▸ Assigned task
For this exercise, write out the whole listing below exactly, omitting its images.

**** Supplied data ****

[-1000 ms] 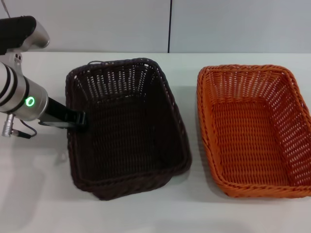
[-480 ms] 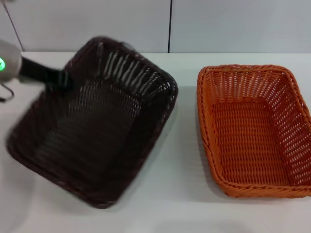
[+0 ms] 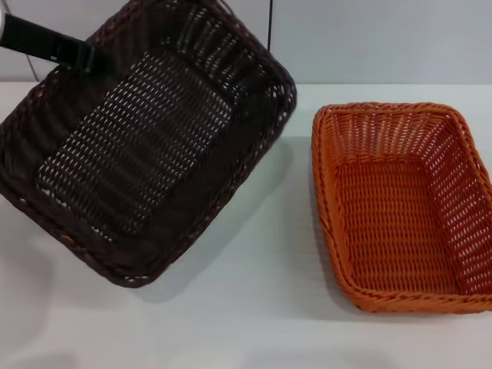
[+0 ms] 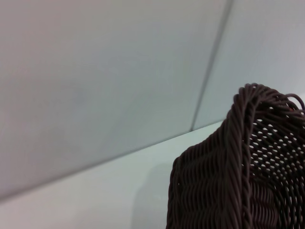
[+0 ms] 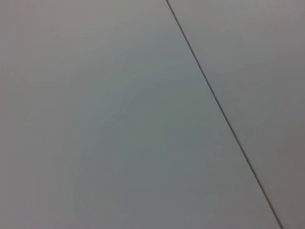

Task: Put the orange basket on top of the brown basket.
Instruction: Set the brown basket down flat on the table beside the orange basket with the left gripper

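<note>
Wicker fills the scene: the brown basket hangs tilted above the white table, lifted clear of it, its shadow on the surface beneath; the left gripper pinches the rim at the basket's upper far edge, fingers clamped on the weave; the left wrist view shows one corner of that same basket against the wall; the orange basket sits flat on the table, well apart to the right of the brown one, untouched; the right gripper is out of sight.
</note>
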Controlling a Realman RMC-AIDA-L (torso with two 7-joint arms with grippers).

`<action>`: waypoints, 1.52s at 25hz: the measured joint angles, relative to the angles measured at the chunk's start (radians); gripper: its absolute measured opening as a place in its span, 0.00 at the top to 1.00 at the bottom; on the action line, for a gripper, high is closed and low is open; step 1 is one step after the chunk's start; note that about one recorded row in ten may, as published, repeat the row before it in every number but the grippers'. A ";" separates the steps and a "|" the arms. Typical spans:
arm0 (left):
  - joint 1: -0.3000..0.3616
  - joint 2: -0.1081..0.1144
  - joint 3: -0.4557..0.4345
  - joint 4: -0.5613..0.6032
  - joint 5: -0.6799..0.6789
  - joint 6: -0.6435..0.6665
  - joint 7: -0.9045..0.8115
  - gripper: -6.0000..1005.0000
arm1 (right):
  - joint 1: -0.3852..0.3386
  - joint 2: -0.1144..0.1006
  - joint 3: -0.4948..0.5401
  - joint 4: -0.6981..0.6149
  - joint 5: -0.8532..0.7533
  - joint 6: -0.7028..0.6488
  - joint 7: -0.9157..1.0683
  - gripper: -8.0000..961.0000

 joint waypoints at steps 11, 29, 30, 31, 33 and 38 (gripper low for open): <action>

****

▸ Exercise solution
[-1000 ms] 
[-480 ms] 
[+0 ms] 
[+0 ms] 
[+0 ms] 

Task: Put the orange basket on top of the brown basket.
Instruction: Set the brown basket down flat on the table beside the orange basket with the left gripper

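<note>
Wicker fills the scene: the brown basket hangs tilted above the white table, lifted clear of it, its shadow on the surface beneath; the left gripper pinches the rim at the basket's upper far edge, fingers clamped on the weave; the left wrist view shows one corner of that same basket against the wall; the orange basket sits flat on the table, well apart to the right of the brown one, untouched; the right gripper is out of sight.
</note>
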Controlling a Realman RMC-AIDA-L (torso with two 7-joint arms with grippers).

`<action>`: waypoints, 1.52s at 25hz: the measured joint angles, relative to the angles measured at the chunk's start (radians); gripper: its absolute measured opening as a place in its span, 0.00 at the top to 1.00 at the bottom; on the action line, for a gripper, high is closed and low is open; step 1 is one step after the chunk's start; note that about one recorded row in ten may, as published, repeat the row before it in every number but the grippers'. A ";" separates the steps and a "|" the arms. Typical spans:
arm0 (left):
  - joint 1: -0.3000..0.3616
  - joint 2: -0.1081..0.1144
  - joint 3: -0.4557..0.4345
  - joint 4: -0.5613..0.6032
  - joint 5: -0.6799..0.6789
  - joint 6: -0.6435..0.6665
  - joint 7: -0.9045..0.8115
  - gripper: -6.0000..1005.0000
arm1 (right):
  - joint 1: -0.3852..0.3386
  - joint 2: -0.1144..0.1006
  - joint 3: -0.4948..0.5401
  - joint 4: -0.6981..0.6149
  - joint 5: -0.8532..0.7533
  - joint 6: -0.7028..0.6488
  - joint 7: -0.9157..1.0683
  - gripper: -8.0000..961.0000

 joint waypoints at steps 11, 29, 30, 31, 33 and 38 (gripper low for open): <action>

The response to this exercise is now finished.